Chupa i Ola Wysocka / fot. Wojciech Miklaszewski
Chupa i Ola Wysocka / fot. Wojciech Miklaszewski

Niektórzy kojarzą Bartosza „Chupę” Zawadzkiego z występów w None czy The Old Cinema, inni mogą go pamiętać z programu The Voice of Poland. Wokalista od dwóch lat pracował nad płytą „Roxxx”, która ma mieć swoją premierę w marcu. Jego solowym dokonaniom bliżej jest do melodyjnego rocka niż metalu, jednak gardłowych wygrzewów i tutaj nie brakuje. Trzeba przyznać, że chrzest bojowy jego zespołowi udał się dobrze, a sam Bartek po zagraniu dwóch numerów wyluzował się i cieszył się muzyką razem z publicznością. W jednej z piosenek („Nadejdzie taki dzień”) gościnnie zaśpiewała z nimi Ola Wysocka z Milczenia Owiec. Utwór ten zresztą jest singlem promującym płytę Chupy.

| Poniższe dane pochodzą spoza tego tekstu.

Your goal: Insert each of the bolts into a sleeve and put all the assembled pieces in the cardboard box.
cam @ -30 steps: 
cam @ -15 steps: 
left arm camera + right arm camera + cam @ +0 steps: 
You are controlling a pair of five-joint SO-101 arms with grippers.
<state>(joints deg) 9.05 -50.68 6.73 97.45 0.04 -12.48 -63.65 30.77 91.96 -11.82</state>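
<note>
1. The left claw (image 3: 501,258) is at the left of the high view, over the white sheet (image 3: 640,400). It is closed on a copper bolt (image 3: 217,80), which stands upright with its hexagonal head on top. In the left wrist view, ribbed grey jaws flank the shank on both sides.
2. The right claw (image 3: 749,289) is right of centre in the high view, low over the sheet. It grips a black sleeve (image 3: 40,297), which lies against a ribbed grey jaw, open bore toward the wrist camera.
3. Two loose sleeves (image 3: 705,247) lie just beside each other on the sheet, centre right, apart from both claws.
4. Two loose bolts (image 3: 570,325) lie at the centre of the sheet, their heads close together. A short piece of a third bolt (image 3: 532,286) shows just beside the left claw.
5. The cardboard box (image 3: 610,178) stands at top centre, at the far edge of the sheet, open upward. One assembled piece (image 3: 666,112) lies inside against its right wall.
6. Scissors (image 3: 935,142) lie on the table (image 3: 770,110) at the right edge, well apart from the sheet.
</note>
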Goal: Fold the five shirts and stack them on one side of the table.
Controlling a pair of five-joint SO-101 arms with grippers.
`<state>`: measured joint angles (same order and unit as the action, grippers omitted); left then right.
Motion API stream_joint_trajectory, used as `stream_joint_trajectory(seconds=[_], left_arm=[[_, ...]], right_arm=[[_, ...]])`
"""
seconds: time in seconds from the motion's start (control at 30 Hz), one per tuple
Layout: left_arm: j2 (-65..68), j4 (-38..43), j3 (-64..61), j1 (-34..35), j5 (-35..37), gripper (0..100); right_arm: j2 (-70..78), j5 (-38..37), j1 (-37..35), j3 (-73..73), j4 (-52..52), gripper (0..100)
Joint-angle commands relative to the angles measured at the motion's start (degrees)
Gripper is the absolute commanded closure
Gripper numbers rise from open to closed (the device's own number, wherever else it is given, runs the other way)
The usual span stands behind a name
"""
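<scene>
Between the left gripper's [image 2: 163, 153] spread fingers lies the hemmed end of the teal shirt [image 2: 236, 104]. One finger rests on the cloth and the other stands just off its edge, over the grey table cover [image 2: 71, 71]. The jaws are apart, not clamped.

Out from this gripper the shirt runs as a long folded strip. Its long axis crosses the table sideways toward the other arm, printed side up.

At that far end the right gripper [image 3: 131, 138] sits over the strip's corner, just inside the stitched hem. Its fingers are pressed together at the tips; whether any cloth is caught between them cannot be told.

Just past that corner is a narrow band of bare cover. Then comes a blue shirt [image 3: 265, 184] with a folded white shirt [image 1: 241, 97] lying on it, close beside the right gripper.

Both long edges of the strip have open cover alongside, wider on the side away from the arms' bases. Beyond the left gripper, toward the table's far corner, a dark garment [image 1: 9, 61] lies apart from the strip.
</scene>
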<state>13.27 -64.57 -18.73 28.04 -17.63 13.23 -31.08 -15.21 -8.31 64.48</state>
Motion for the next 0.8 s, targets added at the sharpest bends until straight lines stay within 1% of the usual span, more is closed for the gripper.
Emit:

Milczenie Owiec / fot. Wojciech Miklaszewski
Milczenie Owiec / fot. Wojciech Miklaszewski

Milczenie Owiec ostatnio rzadko koncertowało w Trójmieście. Zespół wyszedł ze słusznego założenia, że lepiej najpierw skończyć płytę, a dopiero potem skupić się na graniu na żywo. Swój koncert rozpoczęli od otwierającego nowy album instrumentalnego utworu tytułowego „Niepokoje”. Ten świetny numer bardzo dobrze sprawdza się w roli intra. Zaraz po nim zagrali, już z wokalistką, drugi numer z płyty – „Cela”. Nowy album promowało do tej pory kilka piosenek, zagrali je chyba wszystkie. „Bunt”, „Przyjdą tu”, „Ćma”, znana z ostatniego klipu „Degradacja” czy „Zapytaj mnie czy cię kocham” Republiki. W setliście znalazło się także miejsce na kilka utworów z debiutu. Nie zabrakło oczywiście tych najbardziej znanych piosenek jak „Cisza” czy „Części”.

Milczenie Owiec / fot. Wojciech Miklaszewski
Milczenie Owiec / fot. Wojciech Miklaszewski

Milczenie Owiec zawsze brzmiało bardzo dobrze na koncertach, tym razem nie było inaczej. Czuć było też autentyczną radość z grania nowych utworów, nie chodziło tu tylko o odegranie dźwięków z płyty. Nastrój ten udzielił się publiczności, która entuzjastycznie reagowała na kolejne piosenki. Chyba każdy miłośnik ich muzyki był usatysfakcjonowany. Zagrali wszystko co mają najlepszego w swoim repertuarze, a jednocześnie nie wynudzili zbędnym przeciąganiem. Oby tylko Ola nie miała problemów z głosem, bo „trochę” się zdarła. Teraz czas na inne miasta i oby zespół grał dalej tylko tak dobre koncerty jak ten w Wydziale Remontowym.